The Preacher sat back and folded his arms. ‘This is one of the things I cannot talk about.’

‘But—’

‘No, Jacob. I will
not
answer questions about that time. It is too dangerous.’

‘OK.’ Jake gave another frustrated sigh. ‘But there’s something I don’t understand. If you can see the future, you would have seen Josiah going to the Hollow. You would have seen him dying there. Why didn’t you stop him?’

‘Because my vision of that event was not clear.
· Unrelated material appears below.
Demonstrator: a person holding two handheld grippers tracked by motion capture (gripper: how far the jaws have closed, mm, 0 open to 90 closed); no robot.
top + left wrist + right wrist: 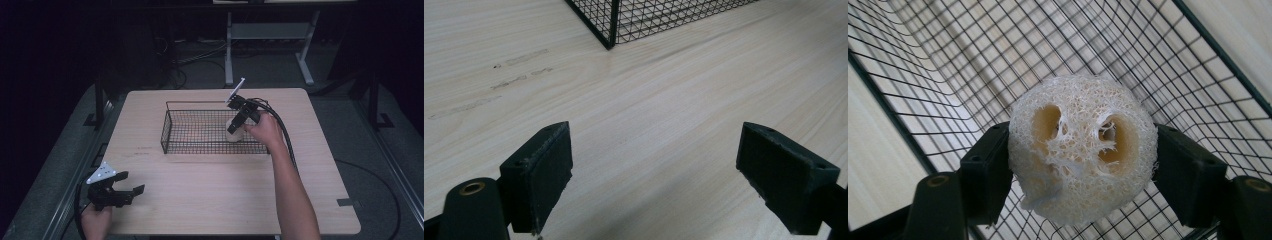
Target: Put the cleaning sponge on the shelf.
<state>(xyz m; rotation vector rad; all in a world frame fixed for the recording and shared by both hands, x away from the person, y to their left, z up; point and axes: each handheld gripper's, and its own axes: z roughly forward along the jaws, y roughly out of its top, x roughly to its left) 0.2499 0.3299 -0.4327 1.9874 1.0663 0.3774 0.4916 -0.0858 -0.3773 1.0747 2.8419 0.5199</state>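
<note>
Nearest to us, the left gripper (pixel 131 191) lay low by the table's (pixel 210 200) near left corner, our left hand (pixel 96 220) behind it at the edge, jaws spread wide with nothing between them. In the left gripper view its pads (pixel 540 172) stood well apart over bare wood, and a corner of the basket (pixel 611 25) showed far ahead. A broad stretch of open tabletop lay between that gripper and the basket (pixel 167 131).

Farther off, our right forearm (pixel 292 190) reached up from the near edge at a slant, the right hand (pixel 265 130) above the basket's right end. The right gripper (pixel 235 125) pointed down and leftward into the basket, its plate tilted up toward the far rim.

The jaws pinched the loofah (pixel 233 131), a pale round piece, inside the basket's right end near the front wall. From the high view we could not tell whether it touched the mesh floor.

The right gripper view gave what the high view could not: the loofah (pixel 1082 155) gripped on both sides, two hollow channels in its fibrous face, and the wire walls close around it.
</note>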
I foresaw a
possibility
that Josiah was going to his death, but it was not inevitable. If it had been I would certainly have handed over the … ’ John Hobarron shook his head. ‘It is the past and cannot be changed. Now we must discuss the future. As you have probably guessed, I foresaw your journey on the Scarab Path and your arrival in Cravenmouth. My gift showed me that there was no hope of rescuing you from the clutches of the Witchfinder. The only opportunity was during the riot in the square. Even then I could not be sure that Eleanor would succeed, but I explained the situation to her and she was keen to try.’